Randy W. Roberts, a history professor at Purdue University, said Clinton isn’t.
“Denial of region is important,” said Roberts, citing Clinton’s time at Georgetown, Oxford and Yale. On the flip side, contended Randall Kenan, an author and professor at the University of Memphis, Clinton is the “quintessential `New Southerner,'” able to turn it on or off at will. Clinton has been able to “Northernize” himself when necessary. He can be “Bubba” or William Jefferson Clinton, depending on the company.
This leads to one of the conference’s agreed-upon generalizations that Clinton is an opportunist and not necessarily in a negative sense. He’s a creature of circumstance, a politician who survived exceptional adversity by shrewdly adapting to circumstance. He is both the hero of the New Democrats and the hero of African-Americans, the Democratic Party’s most liberal wing.

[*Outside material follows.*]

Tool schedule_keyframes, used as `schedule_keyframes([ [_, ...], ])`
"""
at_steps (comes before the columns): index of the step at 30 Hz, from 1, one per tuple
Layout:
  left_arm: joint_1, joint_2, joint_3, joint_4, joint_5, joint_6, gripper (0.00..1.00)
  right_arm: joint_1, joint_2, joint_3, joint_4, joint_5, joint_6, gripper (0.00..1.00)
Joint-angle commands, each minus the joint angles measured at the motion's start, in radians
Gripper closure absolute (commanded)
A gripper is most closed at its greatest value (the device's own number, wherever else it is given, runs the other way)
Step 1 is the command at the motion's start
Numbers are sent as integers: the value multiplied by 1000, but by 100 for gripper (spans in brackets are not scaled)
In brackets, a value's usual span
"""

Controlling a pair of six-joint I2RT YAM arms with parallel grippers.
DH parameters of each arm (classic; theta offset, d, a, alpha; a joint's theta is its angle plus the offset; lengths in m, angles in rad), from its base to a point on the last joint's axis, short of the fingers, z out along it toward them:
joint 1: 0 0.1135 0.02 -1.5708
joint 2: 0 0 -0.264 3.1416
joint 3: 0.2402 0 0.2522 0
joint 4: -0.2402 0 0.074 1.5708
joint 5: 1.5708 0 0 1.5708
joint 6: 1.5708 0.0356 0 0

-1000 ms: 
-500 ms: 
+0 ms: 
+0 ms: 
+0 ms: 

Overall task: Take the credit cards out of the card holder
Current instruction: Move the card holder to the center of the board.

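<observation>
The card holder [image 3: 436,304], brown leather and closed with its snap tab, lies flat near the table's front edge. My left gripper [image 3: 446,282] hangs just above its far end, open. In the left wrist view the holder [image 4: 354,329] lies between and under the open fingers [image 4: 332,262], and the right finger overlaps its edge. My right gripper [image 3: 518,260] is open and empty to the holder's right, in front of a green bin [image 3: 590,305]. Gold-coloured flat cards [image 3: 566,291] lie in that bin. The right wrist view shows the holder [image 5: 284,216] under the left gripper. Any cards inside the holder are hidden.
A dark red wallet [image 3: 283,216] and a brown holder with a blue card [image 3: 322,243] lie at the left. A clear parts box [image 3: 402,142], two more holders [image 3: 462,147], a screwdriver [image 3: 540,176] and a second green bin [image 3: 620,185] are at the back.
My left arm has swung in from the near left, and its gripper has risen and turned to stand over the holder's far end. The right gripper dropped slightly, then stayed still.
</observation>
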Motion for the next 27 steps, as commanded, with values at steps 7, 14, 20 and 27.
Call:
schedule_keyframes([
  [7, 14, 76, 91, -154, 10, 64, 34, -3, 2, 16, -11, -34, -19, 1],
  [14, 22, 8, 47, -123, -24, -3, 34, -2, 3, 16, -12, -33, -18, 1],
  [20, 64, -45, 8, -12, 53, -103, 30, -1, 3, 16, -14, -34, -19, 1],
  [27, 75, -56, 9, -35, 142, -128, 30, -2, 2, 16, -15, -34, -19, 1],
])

Clinton’s presidency “was the high point of black political power,” said Darlene Clark Hine, a professor of history at Michigan State University. He gave substantial Cabinet-level opportunities to blacks.
Yes, he did some good
And while his personal behavior kept him from doing all the good he hoped to do, he still did a lot of good. Partisans of all stripes can debate his role in the `90s economic boom, but it’s a fact that he was the country’s steward during that time. Although subject to cries of tokenism, he had the most representative Cabinet in history.
The X-factor for any historian, scholar or author writing about Clinton is not sex–or not just sex–but his ability to bridge other people’s personal space. It’s ugly, that seduction, and it’s not just physical. He locks eyes and squints intently to show his interest, his knowledge and his warmth. That ability muddies scholarly study and was little dealt with by the conference participants.
That skill is either the quality that keeps him from being a complete opportunist, or it’s the quality that makes him the best opportunist in the history of politics. How does one explain the palpable one-on-one magnetism and genuine-seeming empathy he shows for the infirm or the downtrodden? You can’t put it into numbers. You have to trust your gut or your judgment.